It's time. To face. The MUSIC!
I've been watching
The X Factor every Saturday night for a few weeks now and I have come to a conclusion. What we're facing is definitely not 'the music', but more like what you might face if you picked up a moss-covered rock in a haunted wood and then forced yourself to let the woodlice crawl all over your hand for an hour, all the while trying to enjoy your Saturday night curry.
The poor old hopefuls always get a lot of stick so I won't go on about that. We all know what we think. Sometimes we laugh for a few seconds at the singing, but then stop when it becomes apparent that the singer is mentally ill. Sometimes they will have nice voices and we’ll cry at how they overcame such adversities as say, ‘coming from Fife’ (their words not mine) and round and round we go again week after week until Christmas. However it’s apparent, at
X Factor time more than ever, that
such a premium is placed on having 'talent' and being famous that it has now actually turned our young people into jittering lunatics and sent our
existing lunatics completely and irretrievably over the edge. It isn’t fair. It's just not FAIR Gary Barlow. We need a reality check from reality TV and pronto.
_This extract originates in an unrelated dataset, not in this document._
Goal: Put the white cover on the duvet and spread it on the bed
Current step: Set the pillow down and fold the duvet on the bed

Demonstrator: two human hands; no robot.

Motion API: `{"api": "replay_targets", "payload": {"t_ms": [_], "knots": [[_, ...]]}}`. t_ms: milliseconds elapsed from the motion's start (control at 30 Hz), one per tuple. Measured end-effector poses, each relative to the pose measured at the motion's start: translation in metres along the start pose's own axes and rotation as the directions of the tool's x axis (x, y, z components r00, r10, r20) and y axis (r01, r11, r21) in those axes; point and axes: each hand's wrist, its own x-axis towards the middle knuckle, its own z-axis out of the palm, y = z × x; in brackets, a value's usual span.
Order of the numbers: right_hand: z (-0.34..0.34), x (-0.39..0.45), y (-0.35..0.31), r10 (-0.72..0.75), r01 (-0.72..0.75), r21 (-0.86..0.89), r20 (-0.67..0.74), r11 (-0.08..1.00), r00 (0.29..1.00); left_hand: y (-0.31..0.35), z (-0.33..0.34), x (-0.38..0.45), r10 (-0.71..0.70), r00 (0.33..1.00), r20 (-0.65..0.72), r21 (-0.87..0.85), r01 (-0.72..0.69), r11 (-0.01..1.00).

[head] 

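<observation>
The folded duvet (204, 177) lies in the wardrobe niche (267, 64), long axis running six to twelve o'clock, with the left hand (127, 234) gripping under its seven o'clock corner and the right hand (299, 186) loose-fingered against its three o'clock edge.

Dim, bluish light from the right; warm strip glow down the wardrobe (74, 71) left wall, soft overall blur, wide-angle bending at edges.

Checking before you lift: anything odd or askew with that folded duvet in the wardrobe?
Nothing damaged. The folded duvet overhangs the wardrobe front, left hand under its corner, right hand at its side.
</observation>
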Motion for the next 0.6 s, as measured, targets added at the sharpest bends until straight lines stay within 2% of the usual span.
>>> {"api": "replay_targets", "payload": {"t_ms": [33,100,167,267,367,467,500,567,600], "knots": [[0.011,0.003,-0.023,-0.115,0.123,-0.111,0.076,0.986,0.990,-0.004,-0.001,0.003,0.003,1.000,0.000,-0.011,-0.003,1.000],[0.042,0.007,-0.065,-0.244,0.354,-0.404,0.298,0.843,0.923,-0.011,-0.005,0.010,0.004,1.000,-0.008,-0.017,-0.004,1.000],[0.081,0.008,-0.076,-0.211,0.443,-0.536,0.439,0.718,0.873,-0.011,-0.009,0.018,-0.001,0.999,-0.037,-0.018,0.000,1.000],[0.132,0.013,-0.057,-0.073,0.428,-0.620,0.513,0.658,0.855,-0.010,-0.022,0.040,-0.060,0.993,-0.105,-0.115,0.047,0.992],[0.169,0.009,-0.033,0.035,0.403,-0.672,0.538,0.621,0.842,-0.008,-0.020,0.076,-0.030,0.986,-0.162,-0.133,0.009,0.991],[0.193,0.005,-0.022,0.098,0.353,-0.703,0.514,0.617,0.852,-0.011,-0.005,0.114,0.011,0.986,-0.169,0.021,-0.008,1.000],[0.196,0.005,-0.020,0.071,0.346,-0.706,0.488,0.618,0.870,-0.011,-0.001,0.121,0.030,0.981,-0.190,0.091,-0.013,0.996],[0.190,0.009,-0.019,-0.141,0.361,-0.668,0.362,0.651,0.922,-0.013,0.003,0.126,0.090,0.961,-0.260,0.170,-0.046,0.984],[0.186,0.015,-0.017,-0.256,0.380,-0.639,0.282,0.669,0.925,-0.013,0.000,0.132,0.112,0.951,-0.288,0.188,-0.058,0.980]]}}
But what actually is talent? Is it something you're born with? Or are you in the Malcolm Gladwell
Outliers club and think that it's something you can develop on your own if you try hard enough? (As long as you're not born in August obviously, you youngsters are clearly stuffed right from the start).
These days, recognised talent (in the media at least) seems to be all about entertainment. Can you dance? Can you sing? Can you act? Not much glamour or recognition is handed out to the other job sectors. There’s no
Administration Factor - It’s time. To face. The HOLEPUNCH! No
Engineer Idol or
Britain’s Got Social Workers. No. Young people today, in the main, want to be in the entertainment industry and they want to be famous and that’s that.
Why is it that some people *pictures the divine Beyonce rising above the
X Factor railings in a cloud of sparkling rain* seem to have an other-worldly twinkle in their eye whereas others are doomed to a life spent making cardboard boxes in a factory? *Aside* Cardboard Box Factory Worker is my idea of the world’s worst job – no offence if this is
your job but seriously come ON, get a better job. If you’re set on being a factory worker, at least make something else? The box is just the vessel! It epitomises emptiness and confronts you by forcing you to imagine all the other jobs out there where people have to fill the boxes with interesting things. Dreary. Plus, who makes the boxes for the
boxes in the factory? A worse job even still! Is this an existential problem that drives box makers mad as they punch, fold and pack? Or is it unlikely that a box maker would even ask this type of question? I bet Beyonce would have asked it on her first day at the factory. ‘Beyonce, here are your safety goggles and do you have any questions before you get started?’, ‘Well actually yes, who is it that makes
these boxes? They’re boxilicious!’ But anyway, I digress.
Analysis shows that to be successful (or at least to appear talented), you have to have put in 10, 000 hours of graft. TEN THOUSAND HOURS of doing the same thing over and over. You’d have to be as focussed as a bloody box maker! Then when you’re finally ready to show off what you can do, it will appear as though you have magical powers, when in fact you’ve practised your socks off and probably bored yourself rigid.
The lesson to be learned, as early as possible, seems to be that you get nothing for free and if you want to be successful, you’re going to have to put in some bloody effort. The sooner you work that out, the better. Unfortunately for most of us however, while our parents were reading us
The Hungry Caterpillar and our infant brains marvelled at how that hole went right through the book, (right
through it!? Amazing stuff and oh the possibilities!), Michael Jackson’s father (the horrifying Joe) was lashing his sons with an extension cord and screaming into their terrified faces, ‘dance! Sing BETTER and MORE!!’ While we were sliding down the stairs in our sleeping bags with our stupid and talentless peers, Beyonce and Kelly were putting together Destiny’s Child. ‘Did you have a nice time at Beyonce’s birthday?’, ‘Oh yes thanks, we organised ourselves into a girl group and worked on some harmonies’.
Really it’s no wonder that when delusional, residential home out-patients rock up to the X Factor, tears streaming down their faces and with tragic tales of shattered dreams and jobs in factories, Barlow shifts uncomfortably in his seat and then sends them on their way proclaiming, ‘you are never,
ever going to boot camp’. Barlow had to graft and he’s just not having it.
But is there anything we can do about our collective lack of talent? Is it too late? Are we doomed to spend our lives at our desks and never know how it feels to sell out the O2 in 10 minutes? Sadly, it seems that this may be so. All there is to cling to is the hope that it’s not too late to get a part on Eastenders as an old person. Just look how long Jim Branning waited for that break! And even when he lost his marbles and his dodgy eye started rolling in his head, they just wrote it into the show! Brilliant.
Perhaps all we can do is try to be as good as possible at the thing we’re
already doing. Even Beyonce must need a flat pack box sometimes and when she does, who is she going to call? YOU that’s who. Feel better? Yeah, me neither.